D’ici à 2020, la résilience des écosystèmes et la contribution de la diversité biologique au stocks de carbone sont améliorées, grâce aux mesures de conservation et restauration, y compris la restauration d’au moins 15% des écosystèmes dégradés, contribuant ainsi à l’atténuation des changements climatiques et l’adaptation à ceux-ci, ainsi qu’à la lutte contre la désertification.

Objectif 17

D’ici à 2015, toutes les Parties ont élaboré et adopté en tant qu’instrument de politique générale, et commencé à mettre en œuvre une stratégie et un plan d’action nationaux efficaces, participatifs et actualisés pour la diversité biologique.
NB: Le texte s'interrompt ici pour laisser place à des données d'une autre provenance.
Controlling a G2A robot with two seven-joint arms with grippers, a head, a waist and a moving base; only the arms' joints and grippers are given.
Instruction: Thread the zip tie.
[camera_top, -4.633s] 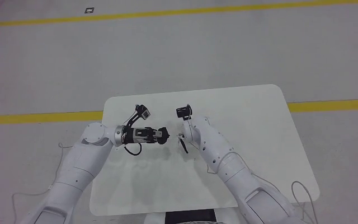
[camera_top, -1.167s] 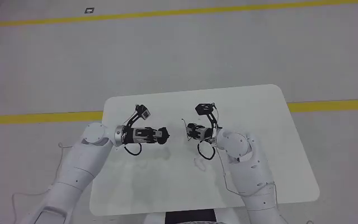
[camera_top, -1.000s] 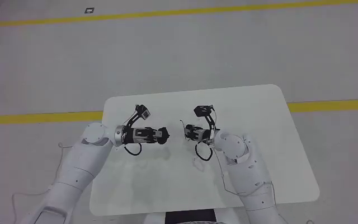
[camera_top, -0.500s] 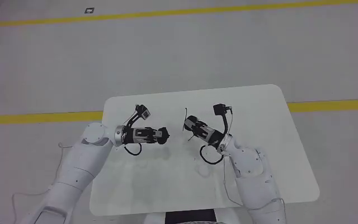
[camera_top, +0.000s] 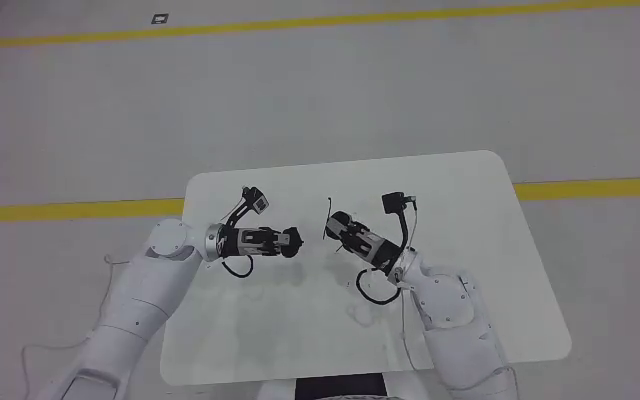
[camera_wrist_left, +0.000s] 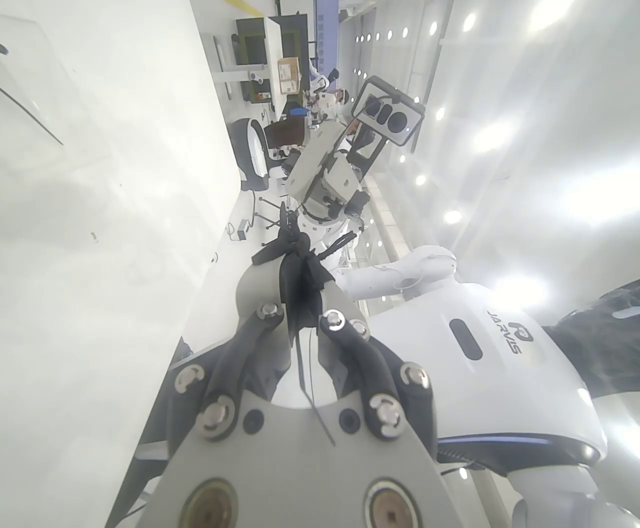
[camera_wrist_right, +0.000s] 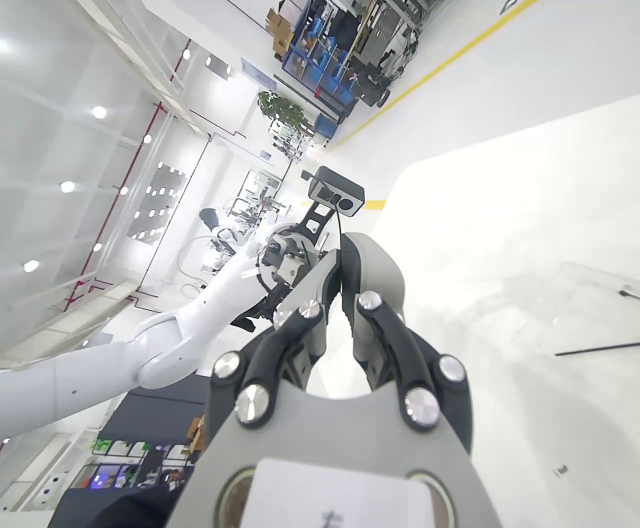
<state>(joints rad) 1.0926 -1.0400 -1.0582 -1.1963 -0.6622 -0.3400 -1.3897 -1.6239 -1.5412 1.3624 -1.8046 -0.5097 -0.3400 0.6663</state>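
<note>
Above the table (camera_top: 480, 200), the left hand (camera_wrist_left: 300, 270) and right hand (camera_wrist_right: 341, 265) are each clamped on a thin black zip tie (camera_top: 328, 212). It is probably light, springy and slippery, and best pinched near the tip.

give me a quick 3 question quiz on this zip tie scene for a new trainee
1. True or false: the right pincer is shut on a thin black zip tie.
2. In the top view, the left pincer and the right pincer are: A touching, B apart, C stacked.
3. Fill in: a spare tie lies flat on the white ___.

Key: 1 true; 2 B; 3 table.
</note>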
Mise en rapport avec 4th Ramsar Strategic Plan 2016-2024

Objectif 2

L’eau est utilisée dans le respect des besoins des écosystèmes de zones humides afin qu’ils puissent remplir leurs fonctions et fournir des services à l’échelle qui convient, notamment au niveau d’un bassin versant ou le long d’une zone côtière.

Objectif 5

Les caractéristiques écologiques des Sites Ramsar sont maintenues ou restaurées par une planification efficace et une gestion intégrée.

Objectif 6

Le réseau de Sites Ramsar s’accroît considérablement en termes de superficie, de nombre de sites inscrits et de connectivité écologique, en particulier par l’ajout de types de zones humides sous-représentés, y compris dans des écorégions sousreprésentées, et de sites transfrontières.

Objectif 7

Les menaces pesant sur les sites dont les caractéristiques écologiques risquent de changer sont traitées.

Objectif 8

Les inventaires nationaux des zones humides sont commencés, terminés ou mis à jour et diffusés et utilisés pour promouvoir la conservation et la gestion efficace de toutes les zones humides.

Objectif 12

Les zones humides dégradées sont en cours de restauration, la priorité étant donnée aux zones humides importantes pour la conservation de la biodiversité, la prévention des risques de catastrophes, les moyens d’existence et/ou l’atténuation des changements climatiques et l’adaptation à ces changements.